CHRISTIANSBURG, Va. (AP) — Virginia Tech's initial timeline of the 2007 mass killing had errors in it, university officials acknowledged Thursday during a trial on the school's response to the shootings.
The timeline is at the heart of a wrongful death lawsuit that claims Virginia Tech administrators attempted to cover their missteps after the first shootings on campus, and the 30 slayings that occurred 2 ½ hours later.
The suit was brought by the parents of two slain students. The parents have said if a specific warning had been issued earlier, some people might have survived the shooting spree by Seung-Hui Cho, who killed 32 people and then himself.

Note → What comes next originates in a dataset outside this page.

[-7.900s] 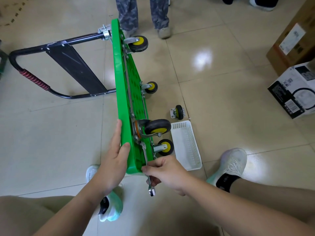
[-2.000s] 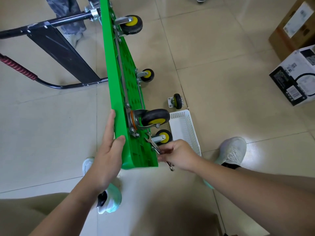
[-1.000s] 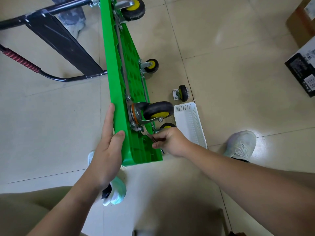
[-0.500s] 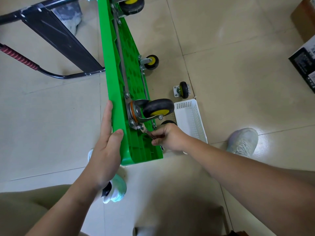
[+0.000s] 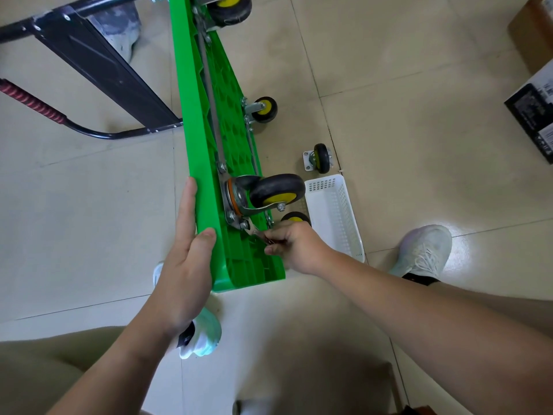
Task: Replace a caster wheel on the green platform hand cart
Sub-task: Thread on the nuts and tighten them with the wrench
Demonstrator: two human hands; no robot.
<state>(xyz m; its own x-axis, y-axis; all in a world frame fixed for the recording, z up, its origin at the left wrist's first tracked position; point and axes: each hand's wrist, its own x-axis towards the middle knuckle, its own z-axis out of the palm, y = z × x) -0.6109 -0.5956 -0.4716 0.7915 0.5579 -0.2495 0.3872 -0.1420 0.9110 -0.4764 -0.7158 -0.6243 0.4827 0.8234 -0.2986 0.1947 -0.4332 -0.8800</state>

According to a timeline publicly released by the university the night of the massacre, the university stated it alerted students that two homicides had occurred at the West Ambler Johnston dormitory, when the email released at 9:26 a.m. only said a "shooting incident" had occurred shortly after 7 a.m. and mentioned no search for a gunman.
Students and university employees were not told a "gunman is loose on campus" for another 24 minutes — after Cho was chaining the doors of Norris Hall.
The timeline remained part of the official version of the events for months and was included in a state report examining the killings and the response until parents of victims and reporters pointed out the error. The report was then revised.
The official timeline also stated that police were following leads in the first shootings at the dormitory at 7:30 a.m. and had a person of interest, which was false.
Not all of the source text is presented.